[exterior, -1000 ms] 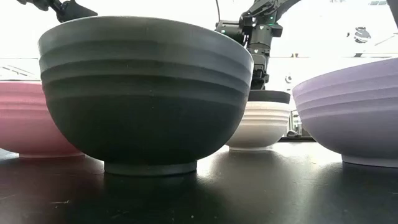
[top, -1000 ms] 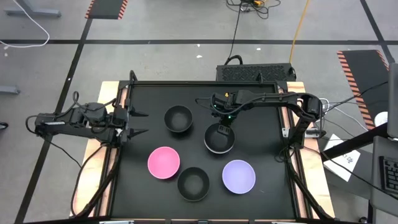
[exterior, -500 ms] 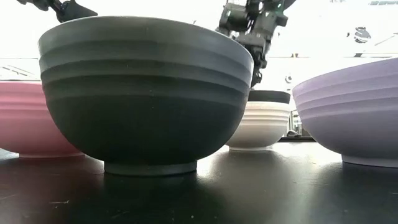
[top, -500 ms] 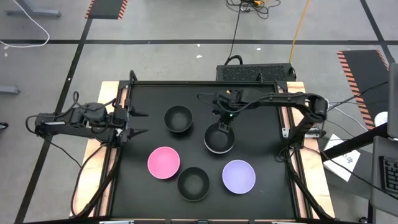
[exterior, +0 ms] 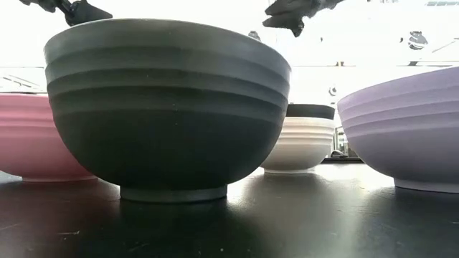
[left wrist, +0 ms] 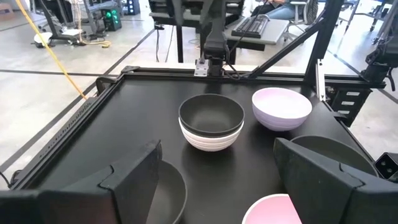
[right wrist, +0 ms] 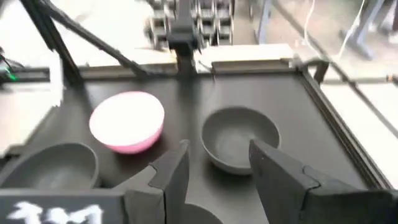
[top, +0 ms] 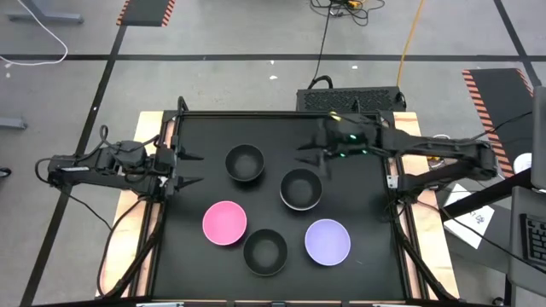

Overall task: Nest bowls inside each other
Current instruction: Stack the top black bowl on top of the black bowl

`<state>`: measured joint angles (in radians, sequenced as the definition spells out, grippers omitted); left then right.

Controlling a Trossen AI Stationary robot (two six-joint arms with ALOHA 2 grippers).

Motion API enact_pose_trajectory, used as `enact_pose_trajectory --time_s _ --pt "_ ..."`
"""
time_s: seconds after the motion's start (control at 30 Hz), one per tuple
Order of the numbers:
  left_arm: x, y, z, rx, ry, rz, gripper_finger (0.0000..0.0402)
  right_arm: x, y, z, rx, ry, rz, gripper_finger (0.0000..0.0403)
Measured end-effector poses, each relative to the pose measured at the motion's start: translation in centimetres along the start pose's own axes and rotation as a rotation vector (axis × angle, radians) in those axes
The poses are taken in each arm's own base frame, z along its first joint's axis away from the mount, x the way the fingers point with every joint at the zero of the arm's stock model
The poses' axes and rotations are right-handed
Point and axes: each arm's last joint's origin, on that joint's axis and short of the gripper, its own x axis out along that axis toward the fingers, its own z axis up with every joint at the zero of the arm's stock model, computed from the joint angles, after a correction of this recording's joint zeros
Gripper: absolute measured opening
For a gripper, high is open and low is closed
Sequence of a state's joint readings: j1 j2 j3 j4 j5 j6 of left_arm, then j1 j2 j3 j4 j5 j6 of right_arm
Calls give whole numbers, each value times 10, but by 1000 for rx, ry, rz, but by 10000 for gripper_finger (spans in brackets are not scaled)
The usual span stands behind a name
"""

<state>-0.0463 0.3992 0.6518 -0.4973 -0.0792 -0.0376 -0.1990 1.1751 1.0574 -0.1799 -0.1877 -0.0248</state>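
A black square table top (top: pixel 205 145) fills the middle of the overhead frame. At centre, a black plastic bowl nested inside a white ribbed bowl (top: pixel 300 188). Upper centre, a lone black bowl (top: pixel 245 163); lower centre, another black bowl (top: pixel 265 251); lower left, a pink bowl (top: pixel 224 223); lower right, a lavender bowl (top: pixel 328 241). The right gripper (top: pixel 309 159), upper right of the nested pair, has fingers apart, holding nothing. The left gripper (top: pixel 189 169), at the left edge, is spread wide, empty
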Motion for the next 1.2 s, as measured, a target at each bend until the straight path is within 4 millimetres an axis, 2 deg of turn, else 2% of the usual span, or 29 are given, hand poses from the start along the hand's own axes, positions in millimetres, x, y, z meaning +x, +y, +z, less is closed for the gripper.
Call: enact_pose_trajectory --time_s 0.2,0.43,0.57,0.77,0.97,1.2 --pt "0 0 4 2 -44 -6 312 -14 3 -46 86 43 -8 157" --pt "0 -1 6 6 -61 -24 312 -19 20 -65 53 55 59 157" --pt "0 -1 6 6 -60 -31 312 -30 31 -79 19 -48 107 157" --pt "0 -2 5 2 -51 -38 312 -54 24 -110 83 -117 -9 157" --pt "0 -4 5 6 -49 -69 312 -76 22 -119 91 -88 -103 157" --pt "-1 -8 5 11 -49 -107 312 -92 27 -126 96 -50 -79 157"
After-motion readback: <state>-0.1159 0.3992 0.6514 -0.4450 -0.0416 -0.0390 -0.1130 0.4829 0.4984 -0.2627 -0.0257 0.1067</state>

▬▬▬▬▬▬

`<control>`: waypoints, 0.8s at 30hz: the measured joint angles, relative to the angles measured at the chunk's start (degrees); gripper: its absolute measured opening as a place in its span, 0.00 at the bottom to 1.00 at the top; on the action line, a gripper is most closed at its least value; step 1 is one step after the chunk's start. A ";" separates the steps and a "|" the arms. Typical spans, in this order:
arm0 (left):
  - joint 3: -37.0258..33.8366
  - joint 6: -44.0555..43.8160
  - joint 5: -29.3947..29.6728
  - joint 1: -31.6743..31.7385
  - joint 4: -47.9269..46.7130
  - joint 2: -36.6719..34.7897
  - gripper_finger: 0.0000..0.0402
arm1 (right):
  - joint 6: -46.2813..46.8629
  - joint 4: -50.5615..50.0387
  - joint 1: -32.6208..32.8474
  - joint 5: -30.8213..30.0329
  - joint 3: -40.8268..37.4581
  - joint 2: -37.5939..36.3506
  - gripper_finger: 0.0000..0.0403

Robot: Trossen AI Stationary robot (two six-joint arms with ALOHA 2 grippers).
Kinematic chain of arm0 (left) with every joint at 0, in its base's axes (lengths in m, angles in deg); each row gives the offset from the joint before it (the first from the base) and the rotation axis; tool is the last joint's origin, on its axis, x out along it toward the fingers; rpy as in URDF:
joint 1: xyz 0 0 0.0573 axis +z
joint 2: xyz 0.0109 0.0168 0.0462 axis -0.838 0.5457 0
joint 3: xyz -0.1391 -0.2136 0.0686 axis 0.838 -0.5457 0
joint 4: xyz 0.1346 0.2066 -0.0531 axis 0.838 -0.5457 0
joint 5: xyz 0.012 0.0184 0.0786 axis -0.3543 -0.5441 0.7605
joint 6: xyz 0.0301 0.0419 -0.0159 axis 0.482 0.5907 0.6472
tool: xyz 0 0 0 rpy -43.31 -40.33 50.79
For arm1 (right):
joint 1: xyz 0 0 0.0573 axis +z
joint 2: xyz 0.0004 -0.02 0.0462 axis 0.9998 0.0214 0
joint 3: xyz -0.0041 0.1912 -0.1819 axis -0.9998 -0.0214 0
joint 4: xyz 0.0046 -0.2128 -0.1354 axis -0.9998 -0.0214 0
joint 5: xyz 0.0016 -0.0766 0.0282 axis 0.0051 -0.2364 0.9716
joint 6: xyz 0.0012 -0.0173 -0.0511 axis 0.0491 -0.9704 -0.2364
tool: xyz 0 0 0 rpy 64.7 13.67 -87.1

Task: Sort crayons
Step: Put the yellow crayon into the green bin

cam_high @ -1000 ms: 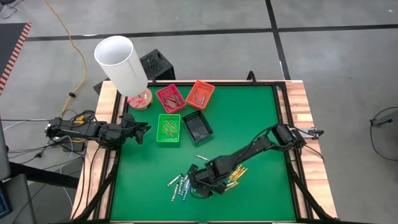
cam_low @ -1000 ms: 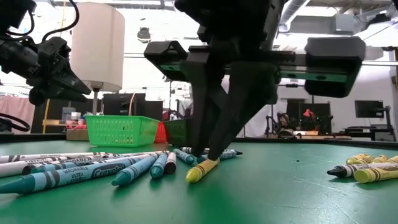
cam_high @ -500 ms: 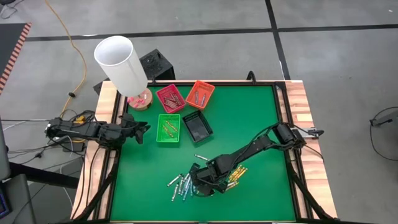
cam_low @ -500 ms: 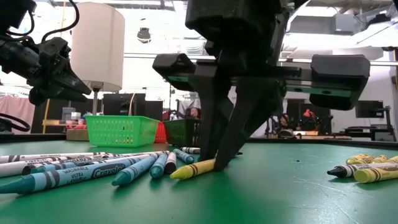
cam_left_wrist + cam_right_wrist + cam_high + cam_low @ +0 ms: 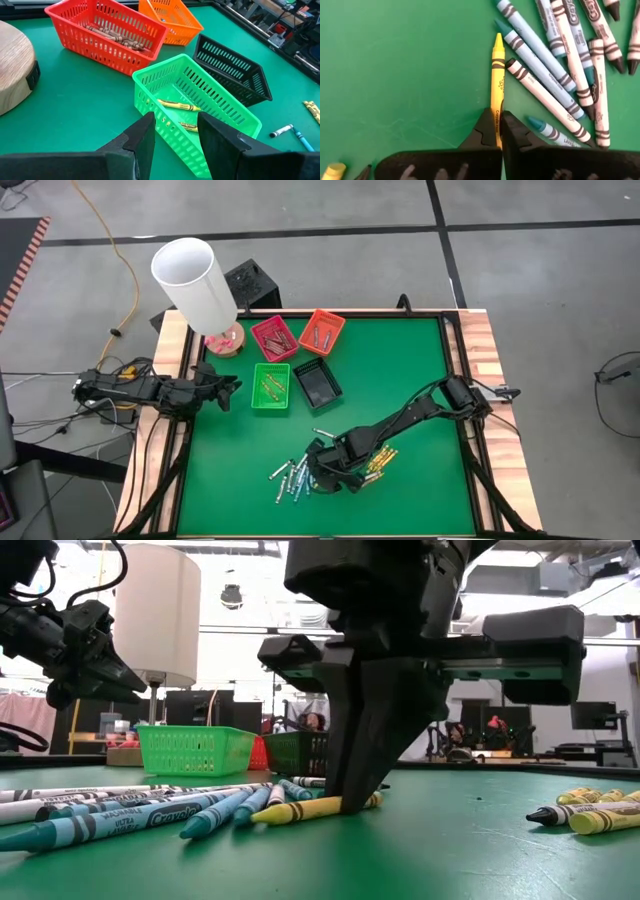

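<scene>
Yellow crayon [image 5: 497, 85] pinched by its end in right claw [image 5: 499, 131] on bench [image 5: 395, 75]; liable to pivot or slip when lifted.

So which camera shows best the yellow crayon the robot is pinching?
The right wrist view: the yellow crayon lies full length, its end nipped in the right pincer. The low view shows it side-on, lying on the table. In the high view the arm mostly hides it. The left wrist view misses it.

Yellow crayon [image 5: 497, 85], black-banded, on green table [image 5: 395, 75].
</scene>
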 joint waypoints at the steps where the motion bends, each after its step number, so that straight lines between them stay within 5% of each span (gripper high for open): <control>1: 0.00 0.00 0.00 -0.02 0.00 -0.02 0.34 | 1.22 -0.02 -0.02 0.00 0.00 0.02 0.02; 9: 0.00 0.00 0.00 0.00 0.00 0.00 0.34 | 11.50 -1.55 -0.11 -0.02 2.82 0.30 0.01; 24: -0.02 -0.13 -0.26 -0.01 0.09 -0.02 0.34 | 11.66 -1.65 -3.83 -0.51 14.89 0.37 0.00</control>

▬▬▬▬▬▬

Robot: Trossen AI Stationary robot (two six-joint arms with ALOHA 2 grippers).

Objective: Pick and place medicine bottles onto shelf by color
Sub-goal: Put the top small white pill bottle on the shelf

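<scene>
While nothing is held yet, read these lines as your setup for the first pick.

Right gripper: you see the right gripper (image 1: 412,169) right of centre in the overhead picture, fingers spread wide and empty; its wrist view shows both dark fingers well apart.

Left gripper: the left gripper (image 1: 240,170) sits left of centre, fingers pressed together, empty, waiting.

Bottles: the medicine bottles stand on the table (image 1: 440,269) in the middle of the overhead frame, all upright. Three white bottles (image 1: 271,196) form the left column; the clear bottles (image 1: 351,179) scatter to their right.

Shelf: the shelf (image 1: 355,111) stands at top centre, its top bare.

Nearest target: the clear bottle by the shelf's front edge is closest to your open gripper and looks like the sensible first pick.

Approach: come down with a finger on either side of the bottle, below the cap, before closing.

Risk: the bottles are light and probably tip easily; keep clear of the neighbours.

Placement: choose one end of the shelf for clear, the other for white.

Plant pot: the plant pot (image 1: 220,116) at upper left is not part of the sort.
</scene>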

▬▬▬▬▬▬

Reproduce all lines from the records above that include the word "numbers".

Order of the numbers:
Calls give whole numbers, each value times 10, but by 1000 for rx, ry, rz, but by 10000 for gripper_finger (spans in brackets are not scaled)

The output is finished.